[[ DATA FOR THIS TASK, beginning ]]
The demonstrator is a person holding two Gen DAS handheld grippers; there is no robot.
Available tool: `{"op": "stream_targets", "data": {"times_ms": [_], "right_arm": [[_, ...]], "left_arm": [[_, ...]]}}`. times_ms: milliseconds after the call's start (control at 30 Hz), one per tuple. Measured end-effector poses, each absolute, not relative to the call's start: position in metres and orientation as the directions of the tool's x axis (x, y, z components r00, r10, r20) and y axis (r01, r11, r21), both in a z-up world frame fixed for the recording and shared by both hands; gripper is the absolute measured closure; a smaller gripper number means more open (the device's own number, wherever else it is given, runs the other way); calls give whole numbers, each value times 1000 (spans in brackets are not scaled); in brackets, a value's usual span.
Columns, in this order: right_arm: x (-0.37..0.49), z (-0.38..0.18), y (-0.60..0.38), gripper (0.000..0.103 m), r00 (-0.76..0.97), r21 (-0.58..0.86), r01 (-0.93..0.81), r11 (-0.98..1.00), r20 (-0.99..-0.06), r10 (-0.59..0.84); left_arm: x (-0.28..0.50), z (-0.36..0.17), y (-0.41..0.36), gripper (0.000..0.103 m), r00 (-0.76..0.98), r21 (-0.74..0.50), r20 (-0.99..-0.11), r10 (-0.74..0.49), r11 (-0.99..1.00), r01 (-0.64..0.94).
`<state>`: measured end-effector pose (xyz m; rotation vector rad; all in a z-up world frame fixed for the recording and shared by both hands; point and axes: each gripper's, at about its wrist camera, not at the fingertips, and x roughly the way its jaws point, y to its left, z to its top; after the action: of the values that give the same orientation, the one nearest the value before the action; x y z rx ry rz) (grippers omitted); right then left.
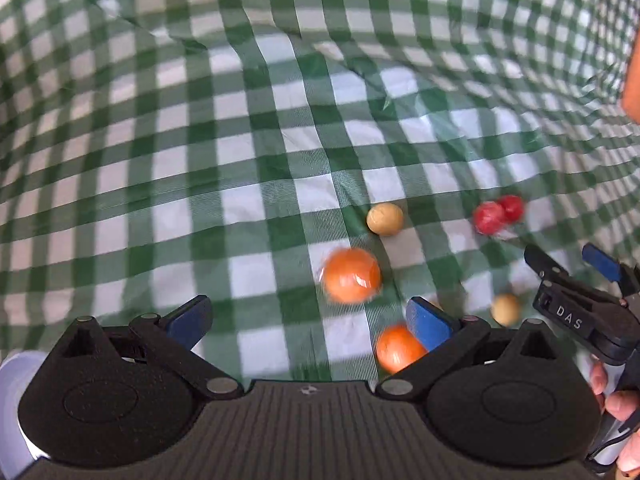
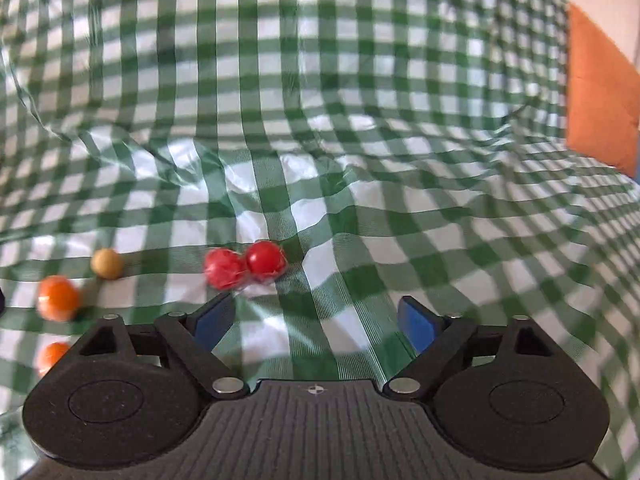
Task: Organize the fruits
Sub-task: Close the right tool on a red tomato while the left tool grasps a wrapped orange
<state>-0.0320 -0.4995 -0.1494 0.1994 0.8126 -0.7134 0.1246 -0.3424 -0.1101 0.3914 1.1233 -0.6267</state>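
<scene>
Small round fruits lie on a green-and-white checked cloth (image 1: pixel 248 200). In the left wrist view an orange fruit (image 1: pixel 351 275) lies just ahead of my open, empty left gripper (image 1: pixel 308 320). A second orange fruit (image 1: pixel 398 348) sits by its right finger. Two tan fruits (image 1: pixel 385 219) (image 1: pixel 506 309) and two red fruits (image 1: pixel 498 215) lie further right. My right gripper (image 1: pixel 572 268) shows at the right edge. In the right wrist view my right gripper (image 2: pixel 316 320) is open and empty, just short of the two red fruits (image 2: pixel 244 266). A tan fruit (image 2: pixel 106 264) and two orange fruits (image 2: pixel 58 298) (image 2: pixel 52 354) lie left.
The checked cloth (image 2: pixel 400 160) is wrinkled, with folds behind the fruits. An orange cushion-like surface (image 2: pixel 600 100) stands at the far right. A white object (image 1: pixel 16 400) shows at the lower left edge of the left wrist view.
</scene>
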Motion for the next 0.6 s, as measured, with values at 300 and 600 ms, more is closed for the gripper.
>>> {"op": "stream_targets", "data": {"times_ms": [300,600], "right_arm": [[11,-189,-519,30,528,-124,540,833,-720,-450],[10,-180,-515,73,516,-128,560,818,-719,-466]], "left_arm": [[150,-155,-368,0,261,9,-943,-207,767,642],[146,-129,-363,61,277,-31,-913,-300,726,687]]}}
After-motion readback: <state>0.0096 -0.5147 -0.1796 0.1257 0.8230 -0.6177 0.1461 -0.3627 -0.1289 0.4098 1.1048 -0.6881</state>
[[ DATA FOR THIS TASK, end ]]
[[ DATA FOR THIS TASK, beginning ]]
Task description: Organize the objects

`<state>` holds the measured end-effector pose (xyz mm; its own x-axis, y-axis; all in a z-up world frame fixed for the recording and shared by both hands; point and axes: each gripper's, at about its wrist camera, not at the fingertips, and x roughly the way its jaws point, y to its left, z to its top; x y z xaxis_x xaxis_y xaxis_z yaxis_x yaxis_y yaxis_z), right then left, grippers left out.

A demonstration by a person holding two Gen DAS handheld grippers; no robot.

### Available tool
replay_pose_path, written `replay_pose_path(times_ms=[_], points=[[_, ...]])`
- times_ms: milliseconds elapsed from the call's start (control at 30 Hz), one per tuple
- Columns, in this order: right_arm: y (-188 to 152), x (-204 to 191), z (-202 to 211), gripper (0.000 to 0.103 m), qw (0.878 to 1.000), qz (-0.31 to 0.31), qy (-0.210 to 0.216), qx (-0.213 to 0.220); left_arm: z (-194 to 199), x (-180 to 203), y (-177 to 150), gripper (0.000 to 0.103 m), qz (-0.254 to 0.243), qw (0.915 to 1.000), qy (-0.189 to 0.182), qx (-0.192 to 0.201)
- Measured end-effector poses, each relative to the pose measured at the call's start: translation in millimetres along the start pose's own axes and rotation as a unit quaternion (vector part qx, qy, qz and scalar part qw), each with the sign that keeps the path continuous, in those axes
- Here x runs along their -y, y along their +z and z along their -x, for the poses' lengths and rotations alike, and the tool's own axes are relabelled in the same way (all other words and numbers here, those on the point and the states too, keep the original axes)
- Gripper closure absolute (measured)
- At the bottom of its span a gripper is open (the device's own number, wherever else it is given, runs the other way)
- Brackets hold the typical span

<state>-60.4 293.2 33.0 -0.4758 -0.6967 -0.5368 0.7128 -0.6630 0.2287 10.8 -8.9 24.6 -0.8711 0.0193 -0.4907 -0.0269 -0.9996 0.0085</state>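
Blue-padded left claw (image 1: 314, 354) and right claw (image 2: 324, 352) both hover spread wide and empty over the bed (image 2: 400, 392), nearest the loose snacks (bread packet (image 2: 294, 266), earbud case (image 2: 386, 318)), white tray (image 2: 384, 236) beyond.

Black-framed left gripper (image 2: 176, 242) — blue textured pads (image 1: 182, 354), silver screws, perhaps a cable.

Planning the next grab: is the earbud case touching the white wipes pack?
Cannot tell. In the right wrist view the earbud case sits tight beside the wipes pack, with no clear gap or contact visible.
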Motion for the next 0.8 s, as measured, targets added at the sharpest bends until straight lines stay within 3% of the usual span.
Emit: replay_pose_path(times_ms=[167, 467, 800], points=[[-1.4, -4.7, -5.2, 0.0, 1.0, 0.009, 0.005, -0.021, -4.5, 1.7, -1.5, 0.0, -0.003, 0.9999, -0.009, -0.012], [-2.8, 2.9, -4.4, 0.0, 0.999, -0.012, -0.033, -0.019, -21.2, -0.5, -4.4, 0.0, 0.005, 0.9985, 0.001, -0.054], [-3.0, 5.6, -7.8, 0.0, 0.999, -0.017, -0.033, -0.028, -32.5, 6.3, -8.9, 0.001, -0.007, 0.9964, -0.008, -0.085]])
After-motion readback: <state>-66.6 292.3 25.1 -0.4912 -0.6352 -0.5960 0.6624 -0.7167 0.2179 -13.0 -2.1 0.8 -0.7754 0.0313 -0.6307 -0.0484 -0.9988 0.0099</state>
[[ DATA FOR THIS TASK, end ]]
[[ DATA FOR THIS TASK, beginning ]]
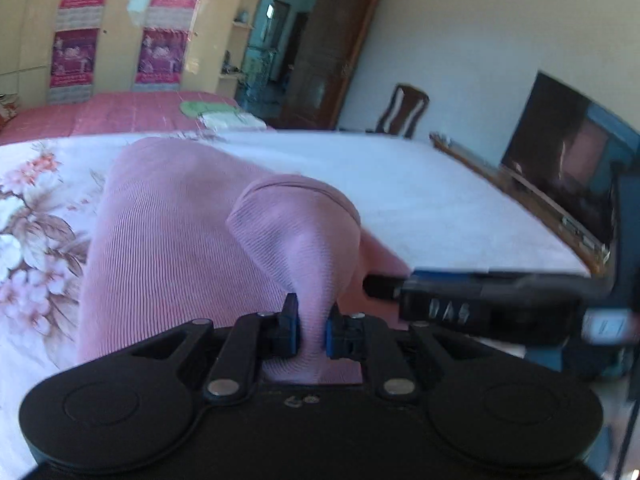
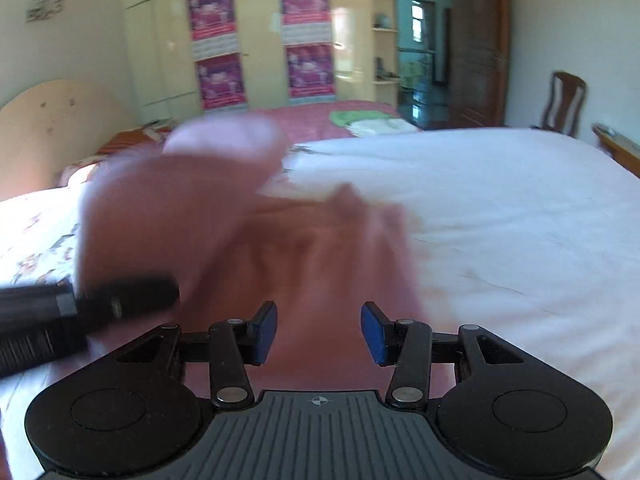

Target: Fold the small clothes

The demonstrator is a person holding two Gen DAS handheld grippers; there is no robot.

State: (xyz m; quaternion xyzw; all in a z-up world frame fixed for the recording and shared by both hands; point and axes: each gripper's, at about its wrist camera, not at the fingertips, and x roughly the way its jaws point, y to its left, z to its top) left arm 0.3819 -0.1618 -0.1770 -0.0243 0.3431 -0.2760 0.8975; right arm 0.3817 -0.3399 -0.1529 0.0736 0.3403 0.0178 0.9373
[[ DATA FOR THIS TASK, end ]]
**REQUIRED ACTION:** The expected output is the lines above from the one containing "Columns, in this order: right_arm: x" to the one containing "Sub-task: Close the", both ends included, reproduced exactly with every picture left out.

**EXPECTED ANSWER:**
Columns, in this order: right_arm: x (-0.37..0.49), z (-0.38..0.18), y (-0.60..0.38), gripper (0.000..0.103 m), r00 (-0.76..0.97), r21 (-0.58..0.86), r01 (-0.93..0.81), r11 (-0.98..1.00), r20 (-0.99..-0.06), r10 (-0.59..0.84); left_arm: x (-0.28..0.50), z (-0.36..0.17), y (-0.41..0.36), gripper (0.000..0.103 m), r00 (-0.76..0.98), r21 (-0.74..0.50), r20 (-0.99..-0.11), r10 (-0.74..0.49), r11 (-0.99..1.00), r01 (-0.64..0.94).
`<state>`: measured end-effector pose (xyz m; rotation vector rad; all in a z-up world frame fixed for the recording and shared by both hands; point and axes: each gripper's, at about its wrist camera, not at the fingertips, and x roughly the way its jaws point, y to its left, z to its top; after the action: of the values that give the same orientation, the one nearest the value before the action; x y z rx ry rz) (grippers omitted); right then left.
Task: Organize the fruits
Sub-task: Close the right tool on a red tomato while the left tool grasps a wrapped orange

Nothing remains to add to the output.